A faithful copy of the data is the goal; set it down exactly, without the images.
##############################
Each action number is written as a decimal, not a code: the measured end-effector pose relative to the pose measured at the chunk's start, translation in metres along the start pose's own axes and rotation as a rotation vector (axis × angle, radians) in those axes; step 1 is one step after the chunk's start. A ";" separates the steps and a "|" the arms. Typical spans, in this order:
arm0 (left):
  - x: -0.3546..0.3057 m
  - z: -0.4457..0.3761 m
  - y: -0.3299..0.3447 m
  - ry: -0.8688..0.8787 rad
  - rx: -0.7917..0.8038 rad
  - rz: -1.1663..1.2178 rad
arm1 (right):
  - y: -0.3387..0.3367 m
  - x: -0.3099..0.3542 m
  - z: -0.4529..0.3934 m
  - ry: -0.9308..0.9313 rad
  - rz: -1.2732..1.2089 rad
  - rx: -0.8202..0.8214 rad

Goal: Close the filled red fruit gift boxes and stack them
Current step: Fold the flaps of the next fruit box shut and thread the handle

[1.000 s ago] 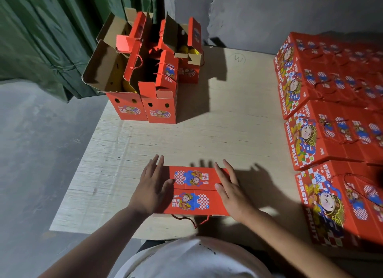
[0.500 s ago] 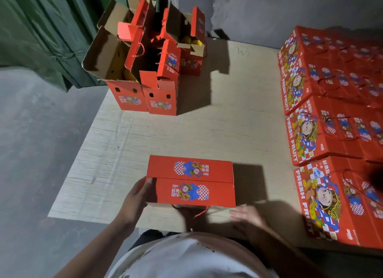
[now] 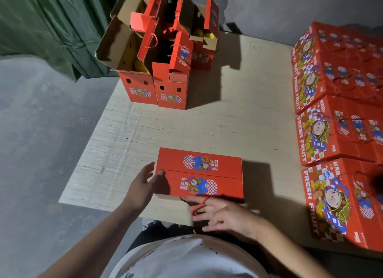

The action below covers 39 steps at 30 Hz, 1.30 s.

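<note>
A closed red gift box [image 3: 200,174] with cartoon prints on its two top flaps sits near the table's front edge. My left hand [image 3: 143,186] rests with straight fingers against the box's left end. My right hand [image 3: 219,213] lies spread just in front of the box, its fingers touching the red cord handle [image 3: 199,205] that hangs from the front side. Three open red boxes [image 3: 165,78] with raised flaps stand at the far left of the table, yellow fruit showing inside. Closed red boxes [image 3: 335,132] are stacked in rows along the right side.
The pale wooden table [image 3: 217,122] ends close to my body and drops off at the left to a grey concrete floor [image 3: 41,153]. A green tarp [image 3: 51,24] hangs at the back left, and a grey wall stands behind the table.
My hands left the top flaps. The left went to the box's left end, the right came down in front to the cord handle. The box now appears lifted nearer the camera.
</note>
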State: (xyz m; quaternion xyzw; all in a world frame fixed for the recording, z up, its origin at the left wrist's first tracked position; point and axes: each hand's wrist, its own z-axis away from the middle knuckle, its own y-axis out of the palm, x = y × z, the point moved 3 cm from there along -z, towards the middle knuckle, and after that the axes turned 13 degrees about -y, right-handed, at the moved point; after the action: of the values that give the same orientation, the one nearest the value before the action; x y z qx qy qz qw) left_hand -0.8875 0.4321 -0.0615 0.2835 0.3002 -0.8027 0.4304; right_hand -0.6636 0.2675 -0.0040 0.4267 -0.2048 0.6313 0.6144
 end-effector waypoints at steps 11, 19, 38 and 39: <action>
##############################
• [RESPONSE]:
Each action number is written as a decimal, not a code: the measured end-effector pose relative to the pose measured at the chunk's start, translation in metres along the start pose's own axes and rotation as a rotation vector (axis × angle, radians) in those axes; step 1 is one step after the chunk's start. A ";" separates the steps and a "|" the arms. Typical spans, in this order:
arm0 (left):
  - x: -0.3546..0.3057 m
  - z: -0.4457..0.3761 m
  - y: -0.3299..0.3447 m
  - ry: -0.8688..0.8787 rad
  - rx: -0.7917..0.8038 rad
  - rz: -1.1663..1.2178 rad
arm1 (right):
  - y: -0.3387..0.3367 m
  - x: -0.3099..0.3542 m
  - z: -0.4529..0.3934 m
  - ry: -0.9308..0.9313 rad
  - rz: -1.2732..1.2089 rad
  - rx: -0.8202..0.8214 rad

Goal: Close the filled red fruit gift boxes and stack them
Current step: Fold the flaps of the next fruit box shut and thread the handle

[1.000 s ago] 
[0.500 s ago] 
[now] 

The action below covers 39 steps at 30 Hz, 1.30 s.

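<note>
A closed red gift box [image 3: 200,174] with cartoon prints on its two top flaps sits near the table's front edge. My left hand [image 3: 143,186] rests with straight fingers against the box's left end. My right hand [image 3: 219,213] lies spread just in front of the box, its fingers touching the red cord handle [image 3: 199,205] that hangs from the front side. Three open red boxes [image 3: 165,78] with raised flaps stand at the far left of the table, yellow fruit showing inside. Closed red boxes [image 3: 335,132] are stacked in rows along the right side.
The pale wooden table [image 3: 217,122] ends close to my body and drops off at the left to a grey concrete floor [image 3: 41,153]. A green tarp [image 3: 51,24] hangs at the back left, and a grey wall stands behind the table.
My hands left the top flaps. The left went to the box's left end, the right came down in front to the cord handle. The box now appears lifted nearer the camera.
</note>
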State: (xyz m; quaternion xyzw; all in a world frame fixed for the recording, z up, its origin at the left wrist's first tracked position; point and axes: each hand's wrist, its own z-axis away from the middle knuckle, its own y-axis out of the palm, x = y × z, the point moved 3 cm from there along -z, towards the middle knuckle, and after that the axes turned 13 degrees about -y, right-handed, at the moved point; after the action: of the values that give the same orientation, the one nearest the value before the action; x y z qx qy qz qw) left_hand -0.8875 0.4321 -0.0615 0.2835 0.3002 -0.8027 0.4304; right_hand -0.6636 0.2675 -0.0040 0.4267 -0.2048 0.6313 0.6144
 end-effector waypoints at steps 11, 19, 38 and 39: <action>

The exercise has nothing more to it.